SUPPLIED DATA:
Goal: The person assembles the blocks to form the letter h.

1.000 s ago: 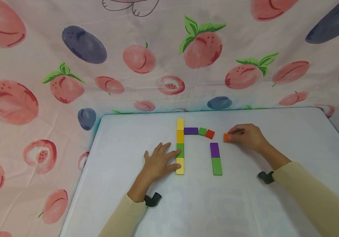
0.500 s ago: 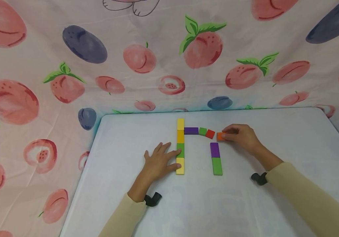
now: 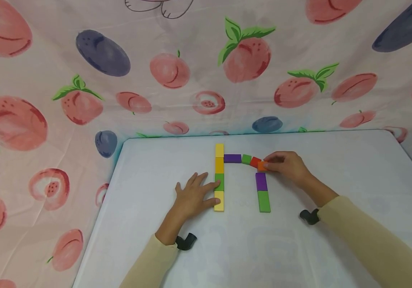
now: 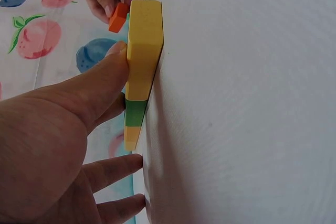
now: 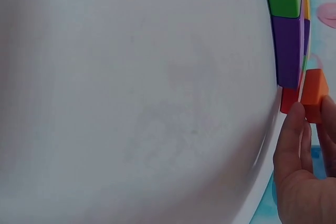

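My right hand (image 3: 288,166) pinches a small orange block (image 3: 261,166) between thumb and fingers. In the head view the block overlaps the end of a red block (image 3: 255,161) and sits just beyond a purple block (image 3: 261,181); the right wrist view shows it raised off the table. Spread fingers of my left hand (image 3: 191,198) rest on a column of yellow and green blocks, its thumb on the nearest yellow block (image 4: 146,51) and its index finger at the green one (image 3: 219,177). From that column a purple block (image 3: 232,159) and a small green block (image 3: 247,159) lead to the red one.
A long green block (image 3: 264,201) continues the right-hand purple block toward me. All stand on a white table (image 3: 148,168). Behind it hangs a fruit-print cloth (image 3: 206,80). Dark wrist-mounted pieces (image 3: 186,242) jut from both sleeves.
My right hand has carried the orange block leftward, from right of the row to the red block's end. My left hand has stayed on the column.
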Available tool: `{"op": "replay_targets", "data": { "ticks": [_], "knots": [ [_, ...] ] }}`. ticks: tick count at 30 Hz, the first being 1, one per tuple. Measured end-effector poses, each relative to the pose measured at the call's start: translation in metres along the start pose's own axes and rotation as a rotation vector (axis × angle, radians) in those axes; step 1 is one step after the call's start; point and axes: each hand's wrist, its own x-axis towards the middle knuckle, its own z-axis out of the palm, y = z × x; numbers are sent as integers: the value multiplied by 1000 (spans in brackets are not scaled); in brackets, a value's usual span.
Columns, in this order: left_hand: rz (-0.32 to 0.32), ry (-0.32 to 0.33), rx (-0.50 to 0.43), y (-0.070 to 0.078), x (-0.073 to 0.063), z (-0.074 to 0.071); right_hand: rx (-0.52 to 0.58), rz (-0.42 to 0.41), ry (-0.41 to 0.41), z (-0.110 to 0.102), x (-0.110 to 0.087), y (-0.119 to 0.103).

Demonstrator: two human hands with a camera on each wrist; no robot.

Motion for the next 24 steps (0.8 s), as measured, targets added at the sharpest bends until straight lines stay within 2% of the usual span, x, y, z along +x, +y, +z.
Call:
{"op": "replay_targets", "data": {
  "ticks": [24],
  "knots": [
    [3, 2, 4, 0, 0, 0, -74, -11, 15, 9, 5, 4]
  ]
}}
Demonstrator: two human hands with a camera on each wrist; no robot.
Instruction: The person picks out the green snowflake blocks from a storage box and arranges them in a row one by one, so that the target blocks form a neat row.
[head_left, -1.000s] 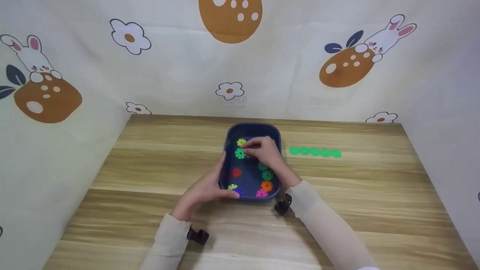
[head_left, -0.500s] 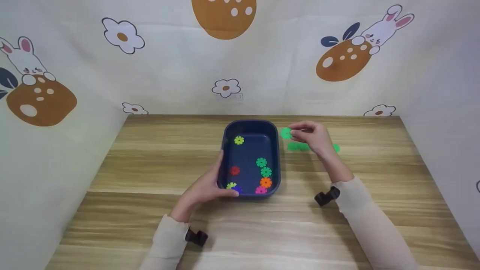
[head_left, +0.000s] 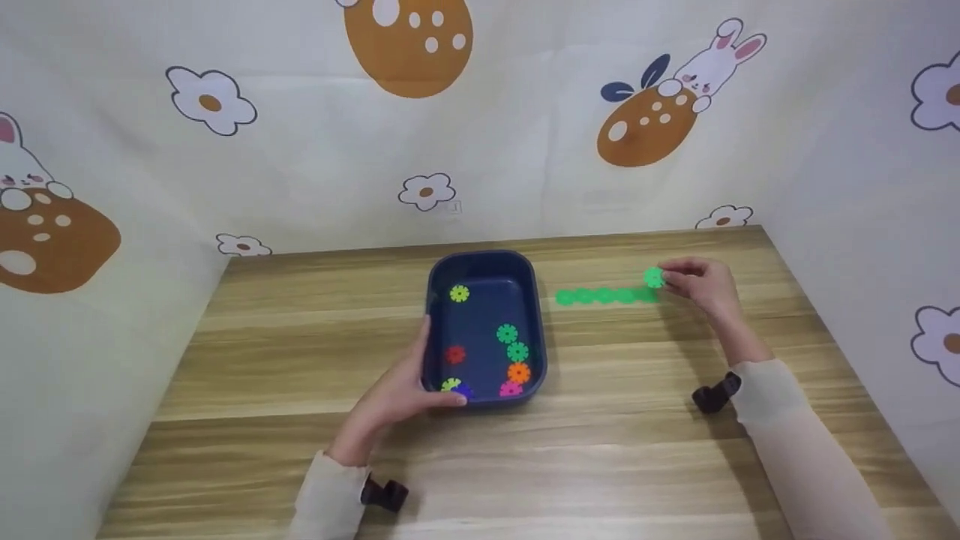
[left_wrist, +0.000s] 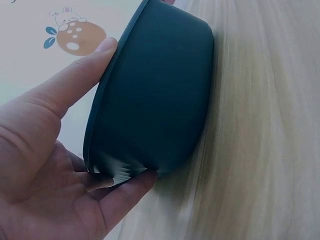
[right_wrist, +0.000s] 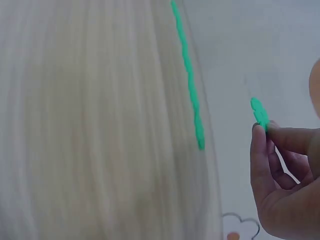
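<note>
A dark blue plastic box (head_left: 529, 259) stands on the wooden table, several toothed plastic discs lying in it. My left hand (head_left: 394, 390) grips its near left corner; in the left wrist view the thumb (left_wrist: 97, 57) lies at the rim and the fingers reach round the wall. Between thumb and fingertips, my right hand (head_left: 705, 285) pinches a green toothed disc (head_left: 654, 277), held above the table. Just below it runs a row of green discs (head_left: 604, 296), its right end partly hidden by the held disc and hand. The right wrist view shows the held disc (right_wrist: 259, 112) edge-on.
Inside the box are a yellow disc (head_left: 459, 293), a red disc (head_left: 455, 354), two green discs (head_left: 512, 343), an orange disc (head_left: 518, 373), a pink disc (head_left: 511, 389), and a blue disc (head_left: 462, 391) near the left thumb. A patterned cloth (head_left: 517, 150) hangs behind the table.
My right hand has carried a green disc out of the box and rightward to the right end of the green row. The left hand keeps its grip on the box. The head view has shifted.
</note>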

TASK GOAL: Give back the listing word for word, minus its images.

RESULT OF THE TASK:
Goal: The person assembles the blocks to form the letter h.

1.000 s ago: 
0.500 s ago: 
now: 
now: 
now: 

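My right hand (image 3: 288,166) pinches a small orange block (image 3: 261,166) between thumb and fingers. In the head view the block overlaps the end of a red block (image 3: 255,161) and sits just beyond a purple block (image 3: 261,181); the right wrist view shows it raised off the table. Spread fingers of my left hand (image 3: 191,198) rest on a column of yellow and green blocks, its thumb on the nearest yellow block (image 4: 146,51) and its index finger at the green one (image 3: 219,177). From that column a purple block (image 3: 232,159) and a small green block (image 3: 247,159) lead to the red one.
A long green block (image 3: 264,201) continues the right-hand purple block toward me. All stand on a white table (image 3: 148,168). Behind it hangs a fruit-print cloth (image 3: 206,80). Dark wrist-mounted pieces (image 3: 186,242) jut from both sleeves.
My right hand has carried the orange block leftward, from right of the row to the red block's end. My left hand has stayed on the column.
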Available tool: `{"op": "replay_targets", "data": { "ticks": [_], "knots": [ [_, ...] ] }}`. ticks: tick count at 30 Hz, the first being 1, one per tuple. Measured end-effector poses, each relative to the pose measured at the call's start: translation in metres along the start pose's own axes and rotation as a rotation vector (axis × angle, radians) in those axes; step 1 is one step after the call's start; point and axes: each hand's wrist, its own x-axis towards the middle knuckle, its own z-axis out of the palm, y = z × x; numbers are sent as integers: the value multiplied by 1000 (spans in brackets are not scaled); in brackets, a value's usual span.
Columns, in this order: left_hand: rz (-0.32 to 0.32), ry (-0.32 to 0.33), rx (-0.50 to 0.43), y (-0.070 to 0.078), x (-0.073 to 0.063), z (-0.074 to 0.071); right_hand: rx (-0.52 to 0.58), rz (-0.42 to 0.41), ry (-0.41 to 0.41), z (-0.110 to 0.102), x (-0.110 to 0.087), y (-0.119 to 0.103).

Demonstrator: two human hands with a camera on each wrist; no robot.

Motion for the next 24 steps (0.8 s), as measured, targets added at the sharpest bends until straight lines stay within 2% of the usual span, x, y, z along +x, +y, +z.
Call:
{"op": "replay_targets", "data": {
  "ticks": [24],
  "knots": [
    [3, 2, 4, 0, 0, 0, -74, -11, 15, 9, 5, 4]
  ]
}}
Demonstrator: two human hands with a camera on each wrist; no robot.
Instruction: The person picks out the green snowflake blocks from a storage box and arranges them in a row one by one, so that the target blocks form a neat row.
[head_left, -1.000s] 
[head_left, -0.500s] 
[head_left, +0.000s] 
[left_wrist, +0.000s] 
[right_wrist, +0.000s] 
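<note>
A dark blue plastic box (head_left: 529, 259) stands on the wooden table, several toothed plastic discs lying in it. My left hand (head_left: 394, 390) grips its near left corner; in the left wrist view the thumb (left_wrist: 97, 57) lies at the rim and the fingers reach round the wall. Between thumb and fingertips, my right hand (head_left: 705, 285) pinches a green toothed disc (head_left: 654, 277), held above the table. Just below it runs a row of green discs (head_left: 604, 296), its right end partly hidden by the held disc and hand. The right wrist view shows the held disc (right_wrist: 259, 112) edge-on.
Inside the box are a yellow disc (head_left: 459, 293), a red disc (head_left: 455, 354), two green discs (head_left: 512, 343), an orange disc (head_left: 518, 373), a pink disc (head_left: 511, 389), and a blue disc (head_left: 462, 391) near the left thumb. A patterned cloth (head_left: 517, 150) hangs behind the table.
My right hand has carried a green disc out of the box and rightward to the right end of the green row. The left hand keeps its grip on the box. The head view has shifted.
</note>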

An answer has been given, and the exercise is complete.